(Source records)
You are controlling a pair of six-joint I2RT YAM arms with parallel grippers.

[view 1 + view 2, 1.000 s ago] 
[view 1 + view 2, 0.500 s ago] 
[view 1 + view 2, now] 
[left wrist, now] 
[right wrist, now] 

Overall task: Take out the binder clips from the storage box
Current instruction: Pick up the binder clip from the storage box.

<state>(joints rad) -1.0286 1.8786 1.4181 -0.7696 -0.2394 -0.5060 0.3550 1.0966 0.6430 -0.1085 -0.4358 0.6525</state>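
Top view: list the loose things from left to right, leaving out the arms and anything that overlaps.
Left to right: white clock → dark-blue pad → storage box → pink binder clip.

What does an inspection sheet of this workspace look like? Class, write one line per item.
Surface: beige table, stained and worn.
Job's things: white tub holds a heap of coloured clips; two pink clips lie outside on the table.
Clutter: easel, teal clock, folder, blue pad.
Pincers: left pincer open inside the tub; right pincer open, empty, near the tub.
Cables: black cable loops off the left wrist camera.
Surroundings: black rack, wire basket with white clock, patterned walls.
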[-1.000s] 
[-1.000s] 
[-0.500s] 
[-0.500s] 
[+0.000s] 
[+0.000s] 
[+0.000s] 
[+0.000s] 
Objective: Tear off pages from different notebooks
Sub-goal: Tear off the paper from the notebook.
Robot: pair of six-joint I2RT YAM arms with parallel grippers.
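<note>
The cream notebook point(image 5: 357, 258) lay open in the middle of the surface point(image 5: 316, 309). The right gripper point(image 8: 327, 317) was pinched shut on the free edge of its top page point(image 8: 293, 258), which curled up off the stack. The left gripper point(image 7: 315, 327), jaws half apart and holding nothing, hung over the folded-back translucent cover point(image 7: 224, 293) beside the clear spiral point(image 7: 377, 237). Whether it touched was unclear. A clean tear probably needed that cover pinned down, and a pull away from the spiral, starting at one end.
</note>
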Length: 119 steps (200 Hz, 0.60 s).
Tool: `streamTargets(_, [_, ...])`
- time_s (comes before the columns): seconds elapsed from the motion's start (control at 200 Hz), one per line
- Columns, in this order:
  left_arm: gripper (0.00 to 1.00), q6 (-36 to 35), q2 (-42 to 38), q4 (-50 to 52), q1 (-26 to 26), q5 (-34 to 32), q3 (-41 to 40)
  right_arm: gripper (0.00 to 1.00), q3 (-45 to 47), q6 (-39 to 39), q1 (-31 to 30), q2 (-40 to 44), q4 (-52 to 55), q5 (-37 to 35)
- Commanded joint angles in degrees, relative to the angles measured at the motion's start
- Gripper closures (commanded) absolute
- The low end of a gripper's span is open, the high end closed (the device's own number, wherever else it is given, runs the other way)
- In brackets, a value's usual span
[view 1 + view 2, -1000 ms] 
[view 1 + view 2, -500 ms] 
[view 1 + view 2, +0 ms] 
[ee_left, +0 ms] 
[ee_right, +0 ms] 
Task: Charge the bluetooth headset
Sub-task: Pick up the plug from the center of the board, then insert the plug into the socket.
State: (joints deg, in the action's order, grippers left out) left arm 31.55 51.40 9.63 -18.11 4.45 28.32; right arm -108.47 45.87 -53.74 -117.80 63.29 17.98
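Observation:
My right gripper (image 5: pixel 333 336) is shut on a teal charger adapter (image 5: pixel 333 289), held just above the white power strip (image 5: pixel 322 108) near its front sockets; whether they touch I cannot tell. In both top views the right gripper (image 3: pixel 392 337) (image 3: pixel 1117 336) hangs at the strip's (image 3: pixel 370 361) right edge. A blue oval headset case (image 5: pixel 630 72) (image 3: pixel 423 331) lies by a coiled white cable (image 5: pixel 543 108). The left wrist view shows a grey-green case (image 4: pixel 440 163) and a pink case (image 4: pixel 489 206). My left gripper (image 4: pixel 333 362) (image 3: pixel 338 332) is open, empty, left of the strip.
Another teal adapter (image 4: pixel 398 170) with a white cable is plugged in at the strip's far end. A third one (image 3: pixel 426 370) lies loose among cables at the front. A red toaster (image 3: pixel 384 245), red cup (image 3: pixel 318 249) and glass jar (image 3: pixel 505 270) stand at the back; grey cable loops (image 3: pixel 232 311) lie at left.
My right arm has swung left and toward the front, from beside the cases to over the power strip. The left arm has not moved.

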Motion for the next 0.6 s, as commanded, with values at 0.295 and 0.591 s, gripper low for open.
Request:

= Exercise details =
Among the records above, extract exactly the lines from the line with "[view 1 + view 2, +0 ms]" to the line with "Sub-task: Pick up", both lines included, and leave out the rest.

= Your solution =
[view 1 + view 2, +0 ms] 
[ee_left, +0 ms] 
[ee_right, +0 ms] 
Task: Charge the bluetooth headset
Sub-task: Pick up the plug from the center of the board, then insert the plug into the socket.

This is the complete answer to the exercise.